Vizslas tend to become obsessed with lights or shadows easily. I think the best remedy would be redirection. When you see the behavior immediately stop it and then redirect to something else. Anything that will snap him out of it will do, rope toys, game of tug, obedience drills just anything besides alowing him to chase or watch the shadows.

Best of luck!!


----------



## NZ_V (Jun 4, 2009)

My V started doing this a bit too a few months ago (he's 1 yrs old next month)....light more than shadows though. I have redirected his attention when I see him doing it...and so far it seems to be working....


----------



## jas (Mar 31, 2009)

I'd just ignore it and it will probably go away, 

Viz1 , for the record I thought your reply was constructive and you were obviously trying to be helpful!! I hope my one liner above is not treated in the same manner!!!


----------



## barrel browner (Jul 30, 2009)

Viz1 I agree with Jas you were very kind to leave a post and you didn't need to apologise - you were trying to be helpful! 

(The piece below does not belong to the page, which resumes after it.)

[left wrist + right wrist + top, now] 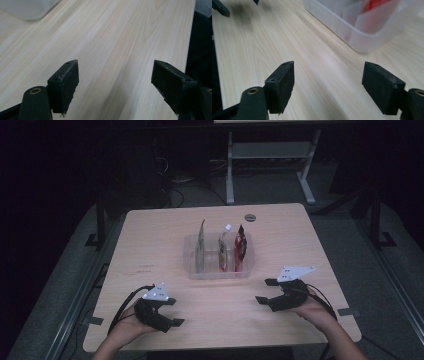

Jas you seeem to have got away with your one liner! ;D


----------



## Baxieboy (Jan 18, 2010)

I have no doubt Viz1's comments were well intentioned and there was no need for any apology, but well intentioned is very different to being helpful or constructive. If we choose to explain dog behavioural problems with supernatural activity then someone find me a paddle!
On advice of a professional trainer we set up a camera in the room and took video of Baxter fixated on shadows and when we left the room he stopped almost immediately and jumped up onto the couch. As soon as we re-entered the room he jumped off the couch to stare at the floor again. Complete attention seeking behaviour. 
We've put a training line on him and every time he does it he's out the room for 30sec with no speech or interaction. Started off a bit monotonous, back and forth to the door but after about 40mins he stopped and got lots of praise for chilling out on the couch. No doubt will need a lot of reinforcement but it's definitely attention seeking behaviour.


----------



## barrel browner (Jul 30, 2009)

In your first post you were not sure what was going on behavioral or otherwise and you wanted advice. Out of 523 members you got six replies, comments like "stopped watching scobby doo a long time ago" and "someone get me a paddle" doesn't sound like being v grateful to me, six members took the time and kindness to try and help and in their eyes probably thought they were being constructive you might not of agreed with them or one in perticular but thats life everyone having different thoughts and ideas.....I agree - Viz1 wasn't the one that needed to apologise! 
I am glad though you have found out what the problem is and are in the process of sorting it. 
kind regards


----------



## Baxieboy (Jan 18, 2010)

Barrel Browner
You are entirely correct, at the time of my first post I was not sure what was going on behavioral or otherwise and wanted advice. At the time my dog was spending up to half an hour at a time staring at the floor in an obsessive state. I was checking for replies quite regularly as we were genuinely worried. 
As first time dog owners, we have found this website fantastic and check it regularly for advice and points of view. 
By the time of my second post I had only received 2 replies. The first was by Viz1 suggesting a ghost theory, the second was from yourself agreeing with the ghost theory. 
My second post was to encourage members who may have been put off discussing a thread that seemed to be getting taken over by discussions of the paranormal.
I appreciated the advice from several further posts and appreciate the advice and info throughout this site. However as you so rightly state everyone has different thoughts and ideas, so if I think I'm reading baloney I will say so, and I did so in a reasonably light hearted fashion.
Lets not all get spooked about this!!


----------



## Guest (Jan 31, 2010)

Barrel browner and Jas thanks for your posts very much appreciated, as you can see I did apologise as obviously thought i'd upset someone but after reading futher posts realised I'd made a mistake by doing so....... I would though have to disagree with you Barrel Browner with your opinion about baxieboy's "scobby doo" and "paddle" remarks I don't think it's ungrateful I think it's down right rude and even in his/her last post had to make yet another dig at my beliefs ... .....let alone advise given.
I hope you get the support and advice you need in the future baxieboy I for one won't be leaving anymore posts for you or anyone as you never know what shallow minded and ungrateful people you are trying to help!


----------



## barrel browner (Jul 30, 2009)

Baxieboy you just don't get it! ???
Viz1 your welcome, somethings come down to good old fashioned manners!! 
Please don't let this put you off interacting on this great forum - there's lots and lots of v owners needing as many peoples advice as possible


----------